Joyce's early work was brilliant but recognizable. Dubliners was a short story collection of crystalline precision. A Portrait of the Artist as a Young Man was a coming-of-age novel that traced a consciousness becoming aware of itself. Both books could be read by a determined amateur with a cup of tea and an afternoon. Ulysses cannot be read that way. Joyce wrote each of the eighteen chapters in a different style. One chapter is a play script. One is a sequence of newspaper headlines. One is a series of questions and answers. One is a hallucinatory nightmare that shifts tenses, speakers, and reality without warning. Literary scholars at Trinity College Dublin have spent a century annotating the text and have not finished. The difficulty is not arbitrary. Joyce believed that consciousness itself is not a clean narrative but a chaotic stream of sensation, memory, association, and desire. He tried to put that stream directly on the page. The result is writing that feels, at its best, more like being inside a mind than reading about one.

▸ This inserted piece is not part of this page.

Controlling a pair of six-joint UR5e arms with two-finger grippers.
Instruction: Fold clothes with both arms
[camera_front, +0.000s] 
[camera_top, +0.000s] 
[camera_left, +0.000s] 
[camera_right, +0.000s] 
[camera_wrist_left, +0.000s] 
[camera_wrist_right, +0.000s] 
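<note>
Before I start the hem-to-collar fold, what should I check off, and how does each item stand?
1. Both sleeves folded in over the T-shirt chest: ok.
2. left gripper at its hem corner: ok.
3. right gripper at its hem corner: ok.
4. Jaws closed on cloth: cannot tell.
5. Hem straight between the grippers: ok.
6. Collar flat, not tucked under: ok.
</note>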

Finnegans Wake Made Ulysses Look Like a Beach Read

After Ulysses, Joyce spent seventeen years writing Finnegans Wake, a book composed almost entirely of multilingual puns, portmanteau words, and sentences that appear to be in English but are simultaneously in French, Italian, German, Norwegian, and several other languages. The first sentence begins in the middle of a word. The last sentence ends in the middle of the same word. The book is a circle. Scholars of modernist literature at the University of Oxford have described Finnegans Wake as either the most ambitious literary experiment in the history of the English language or a prank that lasted seventeen years. Joyce himself said that the book was designed to keep critics busy for three hundred years. He was seventy-eight years into that estimate, and the critics are still at it. Joyce went nearly blind writing these books. He dictated much of Finnegans Wake. He lived in self-imposed exile from Ireland for most of his adult life, carrying Dublin with him in his memory so precisely that he claimed a reader could reconstruct the city from his novels. Cartographers have checked. He was not far off. He died in Zurich in 1941, during a war he barely noticed. He had been too busy building Dublin inside language. The language he left behind is still being decoded, still being argued about, still doing things that nobody else has figured out how to do.